REQUIREMENT:
Each line of the material below should be retyped precisely as it appears.

--- SUPPLIED MATERIAL ---

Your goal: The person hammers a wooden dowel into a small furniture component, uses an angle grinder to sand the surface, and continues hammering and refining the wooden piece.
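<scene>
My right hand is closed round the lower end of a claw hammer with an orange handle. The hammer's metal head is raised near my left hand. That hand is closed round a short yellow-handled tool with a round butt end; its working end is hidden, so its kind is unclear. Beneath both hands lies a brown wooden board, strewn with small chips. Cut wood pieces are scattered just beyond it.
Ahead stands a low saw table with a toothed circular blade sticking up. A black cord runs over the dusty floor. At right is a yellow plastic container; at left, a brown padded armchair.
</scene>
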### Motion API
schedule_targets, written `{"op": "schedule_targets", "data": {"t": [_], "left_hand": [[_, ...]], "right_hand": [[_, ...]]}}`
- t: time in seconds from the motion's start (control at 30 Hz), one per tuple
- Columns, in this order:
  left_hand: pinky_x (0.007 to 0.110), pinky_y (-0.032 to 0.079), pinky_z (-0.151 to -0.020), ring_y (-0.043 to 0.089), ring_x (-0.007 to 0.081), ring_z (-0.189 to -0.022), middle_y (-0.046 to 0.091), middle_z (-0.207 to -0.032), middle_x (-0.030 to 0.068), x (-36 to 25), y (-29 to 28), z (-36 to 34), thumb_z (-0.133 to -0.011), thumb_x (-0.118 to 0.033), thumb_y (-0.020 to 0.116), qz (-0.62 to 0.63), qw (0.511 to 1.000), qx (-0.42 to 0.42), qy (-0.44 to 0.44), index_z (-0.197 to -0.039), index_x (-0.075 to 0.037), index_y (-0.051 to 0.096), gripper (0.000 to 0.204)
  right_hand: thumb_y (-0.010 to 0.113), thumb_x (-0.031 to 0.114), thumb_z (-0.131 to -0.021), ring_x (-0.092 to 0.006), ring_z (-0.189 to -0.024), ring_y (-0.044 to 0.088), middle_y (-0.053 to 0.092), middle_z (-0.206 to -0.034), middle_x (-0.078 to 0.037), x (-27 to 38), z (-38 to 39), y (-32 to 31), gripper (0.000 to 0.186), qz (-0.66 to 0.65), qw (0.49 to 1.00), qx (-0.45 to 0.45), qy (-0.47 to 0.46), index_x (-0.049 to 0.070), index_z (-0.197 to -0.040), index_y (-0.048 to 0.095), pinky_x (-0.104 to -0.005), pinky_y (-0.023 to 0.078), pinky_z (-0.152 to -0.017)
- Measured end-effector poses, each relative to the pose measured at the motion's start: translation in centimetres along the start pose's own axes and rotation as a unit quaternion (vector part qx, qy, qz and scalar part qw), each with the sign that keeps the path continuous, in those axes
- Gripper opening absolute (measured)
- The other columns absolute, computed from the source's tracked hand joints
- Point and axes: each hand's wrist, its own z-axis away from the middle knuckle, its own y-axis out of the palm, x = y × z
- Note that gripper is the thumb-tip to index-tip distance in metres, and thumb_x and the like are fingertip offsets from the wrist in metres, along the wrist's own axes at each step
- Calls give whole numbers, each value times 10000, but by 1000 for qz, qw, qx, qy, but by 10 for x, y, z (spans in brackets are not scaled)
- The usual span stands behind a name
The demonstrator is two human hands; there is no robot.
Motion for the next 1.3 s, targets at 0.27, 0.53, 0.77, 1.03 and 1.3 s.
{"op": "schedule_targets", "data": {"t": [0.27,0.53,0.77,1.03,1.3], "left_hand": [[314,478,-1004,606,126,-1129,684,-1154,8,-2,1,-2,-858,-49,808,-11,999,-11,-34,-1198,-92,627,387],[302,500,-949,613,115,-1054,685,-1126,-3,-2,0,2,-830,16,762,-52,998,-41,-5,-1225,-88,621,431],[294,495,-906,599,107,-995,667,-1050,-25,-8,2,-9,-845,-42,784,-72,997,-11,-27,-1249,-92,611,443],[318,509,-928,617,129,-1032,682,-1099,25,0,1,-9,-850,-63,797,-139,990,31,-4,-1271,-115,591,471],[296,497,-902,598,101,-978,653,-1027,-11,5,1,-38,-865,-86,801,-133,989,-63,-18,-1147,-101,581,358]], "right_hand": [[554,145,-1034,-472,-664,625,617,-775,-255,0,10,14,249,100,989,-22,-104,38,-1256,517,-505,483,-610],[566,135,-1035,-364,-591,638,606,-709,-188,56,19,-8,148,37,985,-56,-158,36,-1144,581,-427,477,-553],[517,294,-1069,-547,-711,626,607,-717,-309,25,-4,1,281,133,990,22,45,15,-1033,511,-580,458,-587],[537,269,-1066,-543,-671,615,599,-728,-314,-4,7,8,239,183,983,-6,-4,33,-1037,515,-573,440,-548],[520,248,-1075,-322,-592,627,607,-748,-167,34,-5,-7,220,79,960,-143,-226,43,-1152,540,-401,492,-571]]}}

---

SOLUTION:
Your goal: The person hammers a wooden dowel into a small furniture component, uses an angle grinder to sand the surface, and continues hammering and refining the wooden piece.
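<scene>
My right hand is closed round the lower end of a claw hammer with an orange handle. The hammer's metal head is raised near my left hand. That hand is closed round a short yellow-handled tool with a round butt end; its working end is hidden, so its kind is unclear. Beneath both hands lies a brown wooden board, strewn with small chips. Cut wood pieces are scattered just beyond it.
Ahead stands a low saw table with a toothed circular blade sticking up. A black cord runs over the dusty floor. At right is a yellow plastic container; at left, a brown padded armchair.
</scene>
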### Motion API
schedule_targets, written `{"op": "schedule_targets", "data": {"t": [_], "left_hand": [[_, ...]], "right_hand": [[_, ...]]}}`
- t: time in seconds from the motion's start (control at 30 Hz), one per tuple
- Columns, in this order:
  left_hand: pinky_x (0.007 to 0.110), pinky_y (-0.032 to 0.079), pinky_z (-0.151 to -0.020), ring_y (-0.043 to 0.089), ring_x (-0.007 to 0.081), ring_z (-0.189 to -0.022), middle_y (-0.046 to 0.091), middle_z (-0.207 to -0.032), middle_x (-0.030 to 0.068), x (-36 to 25), y (-29 to 28), z (-36 to 34), thumb_z (-0.133 to -0.011), thumb_x (-0.118 to 0.033), thumb_y (-0.020 to 0.116), qz (-0.62 to 0.63), qw (0.511 to 1.000), qx (-0.42 to 0.42), qy (-0.44 to 0.44), index_z (-0.197 to -0.039), index_x (-0.075 to 0.037), index_y (-0.051 to 0.096), gripper (0.000 to 0.204)
  right_hand: thumb_y (-0.010 to 0.113), thumb_x (-0.031 to 0.114), thumb_z (-0.131 to -0.021), ring_x (-0.092 to 0.006), ring_z (-0.189 to -0.024), ring_y (-0.044 to 0.088), middle_y (-0.053 to 0.092), middle_z (-0.206 to -0.034), middle_x (-0.078 to 0.037), x (-27 to 38), z (-38 to 39), y (-32 to 31), gripper (0.000 to 0.186), qz (-0.66 to 0.65), qw (0.49 to 1.00), qx (-0.45 to 0.45), qy (-0.47 to 0.46), index_x (-0.049 to 0.070), index_z (-0.197 to -0.040), index_y (-0.048 to 0.095), pinky_x (-0.104 to -0.005), pinky_y (-0.023 to 0.078), pinky_z (-0.152 to -0.017)
- Measured end-effector poses, each relative to the pose measured at the motion's start: translation in centimetres along the start pose's own axes and rotation as a unit quaternion (vector part qx, qy, qz and scalar part qw), each with the sign that keeps the path continuous, in those axes
- Gripper opening absolute (measured)
- The other columns absolute, computed from the source's tracked hand joints
- Point and axes: each hand's wrist, its own z-axis away from the middle knuckle, its own y-axis out of the palm, x = y × z
- Note that gripper is the thumb-tip to index-tip distance in metres, and thumb_x and the like are fingertip offsets from the wrist in metres, along the wrist's own axes at each step
- Calls give whole numbers, each value times 10000, but by 1000 for qz, qw, qx, qy, but by 10 for x, y, z (spans in brackets are not scaled)
- The usual span stands behind a name
The demonstrator is two human hands; there is no robot.
Motion for the next 1.3 s, targets at 0.27, 0.53, 0.77, 1.03 and 1.3 s.
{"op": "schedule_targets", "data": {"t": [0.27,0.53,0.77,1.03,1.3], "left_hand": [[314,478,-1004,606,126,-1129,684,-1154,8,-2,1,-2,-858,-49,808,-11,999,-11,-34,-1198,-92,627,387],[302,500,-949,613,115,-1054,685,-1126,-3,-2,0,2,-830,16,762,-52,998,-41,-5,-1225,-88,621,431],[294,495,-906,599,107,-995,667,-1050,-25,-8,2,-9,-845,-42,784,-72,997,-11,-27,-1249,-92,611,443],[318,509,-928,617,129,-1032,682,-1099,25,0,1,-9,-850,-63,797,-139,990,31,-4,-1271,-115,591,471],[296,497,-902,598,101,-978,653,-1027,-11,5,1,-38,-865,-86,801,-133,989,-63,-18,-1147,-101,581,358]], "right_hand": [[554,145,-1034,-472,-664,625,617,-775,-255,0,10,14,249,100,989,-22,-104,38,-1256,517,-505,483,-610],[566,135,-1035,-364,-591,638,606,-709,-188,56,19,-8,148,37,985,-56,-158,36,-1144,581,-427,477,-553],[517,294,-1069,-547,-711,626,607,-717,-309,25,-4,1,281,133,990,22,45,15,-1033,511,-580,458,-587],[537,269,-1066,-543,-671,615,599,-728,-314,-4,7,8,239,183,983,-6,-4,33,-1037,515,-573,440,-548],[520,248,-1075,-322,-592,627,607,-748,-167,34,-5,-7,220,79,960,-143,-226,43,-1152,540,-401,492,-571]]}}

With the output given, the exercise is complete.